Secondly, most series regard cases in which the pathological changes of Alzheimer’s disease coexist with other conditions affecting cognition to be true positives.1-4 6-8 13 This is important because cases with two or more conditions affecting cognition may progress at different rates from cases with Alzheimer’s disease alone and may respond less well to drugs directed at Alzheimer’s disease, a matter with important implications for drug trials. This is a fallacy of dual diagnosis.
We have reanalysed the data from the University of Western Ontario Dementia Study to estimate the magnitude of these factors. We have recently shown that in histologically established cases of pure Alzheimer’s disease, cognition declines at 12.8% per year during the linear phase of decline as measured by the extended scale for dementia (ESD),14 a cognitive rating scale based on the Mattis dementia rating scale.15 Using this as a criterion for progressive dementia and the first percentile of the scores achieved by control subjects as a criterion for dementia that may not be progressive (for example, vascular dementia) we analysed the data to estimate the proportion of cases clinically diagnosed as having a dementing illness, but who prove to have no dementia and who rarely come to necropsy. In addition, we assessed the effect of modifying the necropsy criteria to count only pure Alzheimer’s disease as a true positive diagnosis.

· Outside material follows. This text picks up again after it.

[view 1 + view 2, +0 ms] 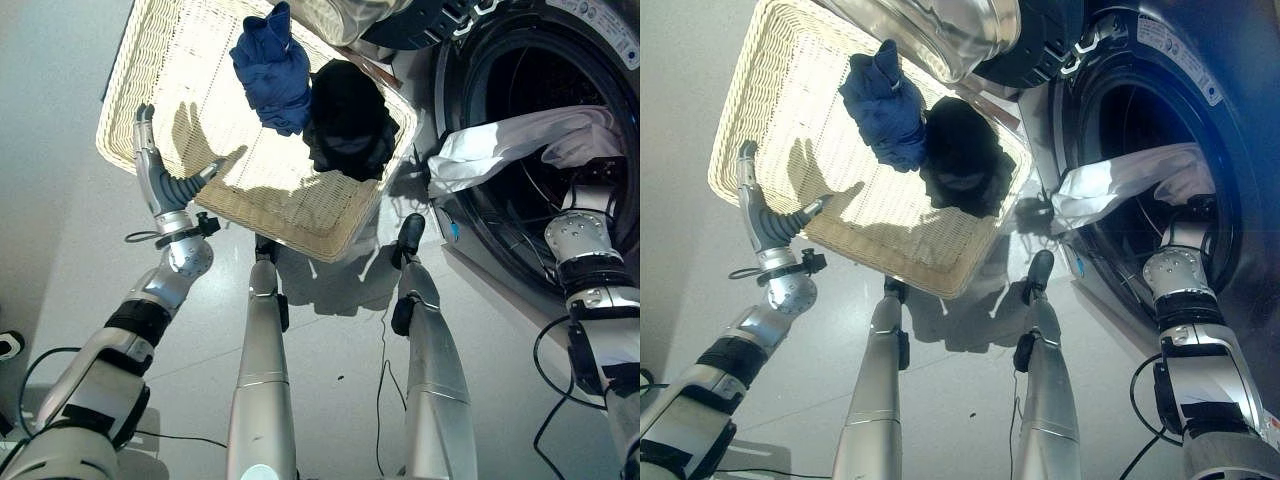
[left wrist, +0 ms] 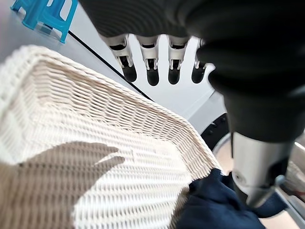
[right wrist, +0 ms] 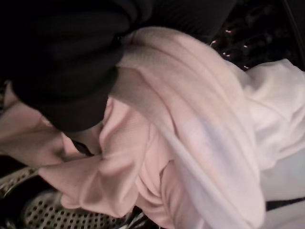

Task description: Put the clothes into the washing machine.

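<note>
Pale cloth (image 1: 510, 145) hangs half out of the washing machine (image 1: 600, 60), so I hold my right hand (image 3: 71, 90) in the drum; I cannot tell its fingers. My left hand (image 1: 160, 180), fingers spread, hovers over the wicker basket (image 1: 150, 60) holding a blue garment (image 1: 272, 65) and a black garment (image 1: 348, 118).

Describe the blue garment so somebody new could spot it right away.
Find the pale wicker basket on the floor beside the washing machine. At its end nearest the machine lie two bunched garments; the blue garment is the royal blue one, beside the black garment.

No text, label or number can be read anywhere.
</note>
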### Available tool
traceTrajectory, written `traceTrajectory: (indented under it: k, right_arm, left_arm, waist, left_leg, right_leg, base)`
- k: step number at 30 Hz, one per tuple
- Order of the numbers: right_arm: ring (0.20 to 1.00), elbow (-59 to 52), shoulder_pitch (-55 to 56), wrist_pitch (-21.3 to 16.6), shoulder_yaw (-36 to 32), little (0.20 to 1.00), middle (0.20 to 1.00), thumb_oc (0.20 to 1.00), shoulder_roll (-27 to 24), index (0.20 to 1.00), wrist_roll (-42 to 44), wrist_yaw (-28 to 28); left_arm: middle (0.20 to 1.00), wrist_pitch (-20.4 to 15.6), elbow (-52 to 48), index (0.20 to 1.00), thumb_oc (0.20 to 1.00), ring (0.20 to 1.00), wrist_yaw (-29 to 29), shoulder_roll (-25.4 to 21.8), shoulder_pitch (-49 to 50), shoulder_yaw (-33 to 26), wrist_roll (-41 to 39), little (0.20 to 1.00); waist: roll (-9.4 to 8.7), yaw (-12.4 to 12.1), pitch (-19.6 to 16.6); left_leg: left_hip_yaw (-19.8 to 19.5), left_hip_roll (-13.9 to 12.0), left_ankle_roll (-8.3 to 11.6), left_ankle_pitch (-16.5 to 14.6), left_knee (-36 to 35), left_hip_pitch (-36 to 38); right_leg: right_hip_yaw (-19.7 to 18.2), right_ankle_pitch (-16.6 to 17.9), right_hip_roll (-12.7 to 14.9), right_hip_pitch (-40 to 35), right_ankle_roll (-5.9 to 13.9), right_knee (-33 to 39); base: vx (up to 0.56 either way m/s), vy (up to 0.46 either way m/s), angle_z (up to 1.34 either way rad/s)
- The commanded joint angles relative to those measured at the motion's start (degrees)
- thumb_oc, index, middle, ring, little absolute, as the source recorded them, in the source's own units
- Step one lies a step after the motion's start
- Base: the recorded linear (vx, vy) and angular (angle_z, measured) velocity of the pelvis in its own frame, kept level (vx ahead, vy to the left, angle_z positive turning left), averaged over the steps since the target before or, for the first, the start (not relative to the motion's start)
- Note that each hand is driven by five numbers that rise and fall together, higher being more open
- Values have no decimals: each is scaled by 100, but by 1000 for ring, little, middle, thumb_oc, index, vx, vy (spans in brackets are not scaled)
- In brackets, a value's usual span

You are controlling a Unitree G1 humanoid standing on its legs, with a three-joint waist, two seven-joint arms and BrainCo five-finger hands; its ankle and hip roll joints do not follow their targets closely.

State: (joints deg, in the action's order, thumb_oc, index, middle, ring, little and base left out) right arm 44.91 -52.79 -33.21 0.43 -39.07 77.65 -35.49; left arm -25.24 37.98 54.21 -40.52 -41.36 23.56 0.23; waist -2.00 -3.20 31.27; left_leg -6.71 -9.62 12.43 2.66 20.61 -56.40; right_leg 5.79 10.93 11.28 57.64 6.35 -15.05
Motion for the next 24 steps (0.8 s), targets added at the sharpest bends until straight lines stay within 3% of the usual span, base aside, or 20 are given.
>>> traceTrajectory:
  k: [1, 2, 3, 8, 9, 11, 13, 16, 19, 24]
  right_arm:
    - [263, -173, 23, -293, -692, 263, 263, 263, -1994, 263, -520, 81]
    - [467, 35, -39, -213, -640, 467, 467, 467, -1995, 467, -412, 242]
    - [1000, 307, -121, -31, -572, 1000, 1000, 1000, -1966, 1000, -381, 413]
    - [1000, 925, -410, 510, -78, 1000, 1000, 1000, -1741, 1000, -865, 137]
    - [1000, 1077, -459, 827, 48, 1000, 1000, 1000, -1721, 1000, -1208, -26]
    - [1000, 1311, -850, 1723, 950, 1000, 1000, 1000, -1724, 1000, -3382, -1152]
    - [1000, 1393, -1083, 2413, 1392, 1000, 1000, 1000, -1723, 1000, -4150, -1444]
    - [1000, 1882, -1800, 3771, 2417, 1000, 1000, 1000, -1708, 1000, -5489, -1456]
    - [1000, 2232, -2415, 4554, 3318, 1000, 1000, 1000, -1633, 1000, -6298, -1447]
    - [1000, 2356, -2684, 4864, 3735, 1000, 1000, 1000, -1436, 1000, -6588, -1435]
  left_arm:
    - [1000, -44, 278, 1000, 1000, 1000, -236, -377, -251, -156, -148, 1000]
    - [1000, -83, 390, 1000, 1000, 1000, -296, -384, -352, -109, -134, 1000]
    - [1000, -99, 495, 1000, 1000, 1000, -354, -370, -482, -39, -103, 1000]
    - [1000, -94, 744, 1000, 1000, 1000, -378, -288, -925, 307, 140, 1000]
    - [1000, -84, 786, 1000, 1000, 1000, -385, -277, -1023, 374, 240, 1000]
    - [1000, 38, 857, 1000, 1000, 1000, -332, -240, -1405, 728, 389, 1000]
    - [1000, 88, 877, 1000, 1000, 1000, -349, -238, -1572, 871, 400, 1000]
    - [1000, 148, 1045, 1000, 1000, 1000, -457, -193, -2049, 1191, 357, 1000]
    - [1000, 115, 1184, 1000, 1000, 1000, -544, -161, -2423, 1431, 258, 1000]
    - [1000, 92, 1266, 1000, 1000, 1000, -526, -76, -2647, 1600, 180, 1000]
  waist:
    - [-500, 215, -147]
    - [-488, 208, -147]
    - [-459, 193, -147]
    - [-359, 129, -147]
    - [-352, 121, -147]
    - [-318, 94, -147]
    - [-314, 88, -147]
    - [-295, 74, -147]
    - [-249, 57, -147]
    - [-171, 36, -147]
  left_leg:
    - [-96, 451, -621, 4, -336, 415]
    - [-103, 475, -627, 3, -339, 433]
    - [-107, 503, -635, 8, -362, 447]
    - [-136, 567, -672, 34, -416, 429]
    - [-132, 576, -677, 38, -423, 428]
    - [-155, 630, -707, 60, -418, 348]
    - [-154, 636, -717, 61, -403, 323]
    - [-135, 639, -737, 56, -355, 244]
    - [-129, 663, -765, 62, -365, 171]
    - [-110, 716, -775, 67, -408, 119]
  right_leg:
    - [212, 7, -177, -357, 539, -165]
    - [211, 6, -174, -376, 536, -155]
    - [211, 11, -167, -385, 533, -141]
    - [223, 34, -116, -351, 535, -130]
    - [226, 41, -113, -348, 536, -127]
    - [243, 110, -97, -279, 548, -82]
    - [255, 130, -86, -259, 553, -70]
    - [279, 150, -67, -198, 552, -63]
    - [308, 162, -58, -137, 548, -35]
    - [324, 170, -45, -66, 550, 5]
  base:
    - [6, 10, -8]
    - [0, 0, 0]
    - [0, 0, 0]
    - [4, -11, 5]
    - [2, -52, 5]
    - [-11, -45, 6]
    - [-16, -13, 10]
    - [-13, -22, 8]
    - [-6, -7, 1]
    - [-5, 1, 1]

The University of Western Ontario Dementia Study is a 17 year old prospective clinicopathological study of dementia based in the memory clinic of a secondary and tertiary teaching hospital. Cases were typically secondary referrals from patients’ family physicians and controls were derived from patients’ spouses or from normal volunteers. Only data from subjects seen by VH were included here and these numbered 163 controls and 307 cases. Alzheimer’s disease was diagnosed according to standard criteria.16 17 Clinical diagnoses made were grouped together as Alzheimer’s disease, vascular dementia, mixed dementia, and other diagnoses. The diagnoses used in this analysis are those made after the initial consultation and investigations as would typically be the case for the commencement of therapy, entry into drug trials, or discussion of the diagnosis and prognosis with the patient. The group of other diagnoses included cases not thought to have dementia, such as those with depression etc and those with less common causes of dementia. Further details of the study have been published previously.2
Confirmation of the diagnosis by necropsy was available in 122 (64%) of the 192 fatalities amongst the 307 cases. All cases and controls were followed up at six-monthly intervals using the ESD.18-20
Necropsy diagnoses were based on modern pathological criteria for Alzheimer’s disease, diffuse Lewy body disease, and Parkinson’s disease.3 21 22 These have evolved from earlier criteria for Alzheimer’s disease23 and all our pathological material was reviewed during 1994–5 to update the pathological diagnoses. The pathological diagnoses of vascular dementia and mixed dementia are more subjective as no widely accepted criteria exist. Cases of mixed dementia (mixed dementia refers throughout to vascular lesions coexisting with Alzheimer’s disease) met histopathological criteria for Alzheimer’s disease,3 21 but also had sufficient infarcts in the pathologists’ opinion to contribute to the dementia. Similarly, cases of vascular dementia had no other cause for the dementia but had sufficient infarcts, in the pathologists’ opinion, to cause dementia. As the smallest infarct volume that can affect cognition may be much lower, we analysed the necropsy findings in two ways. Firstly, we used the original pathologists’ diagnoses, which ignored small amounts of infarction in making a final diagnosis and in which cases with Alzheimer’s disease and one or more other relevant diagnoses were counted as true positive cases of Alzheimer’s disease. This scheme corresponds to the criteria we have previously reported,2 and to most of the reported literature. Next, we reclassified all cases with any volume of supratentorial infarction (other than microscopical infarcts seen in association with congophilic angiopathy in cases of Alzheimer’s disease, which we have treated as part of the Alzheimer’s disease) as mixed dementia if they also met criteria for Alzheimer’s disease and reclassified all the other cases with Alzheimer’s disease and one or more other diagnoses as “other dementia” so that the pathological category of Alzheimer’s disease was restricted to pure Alzheimer’s disease. As there is currently debate over the aetiology of hippocampal sclerosis these were classified as “other dementia” rather than vascular dementia. There were only five such cases and their precise classification did not substantially affect our findings. We then compared these results with the results obtained using the original classification to obtain an estimate of the effect of including and excluding dual diagnoses from a diagnosis of Alzheimer’s disease.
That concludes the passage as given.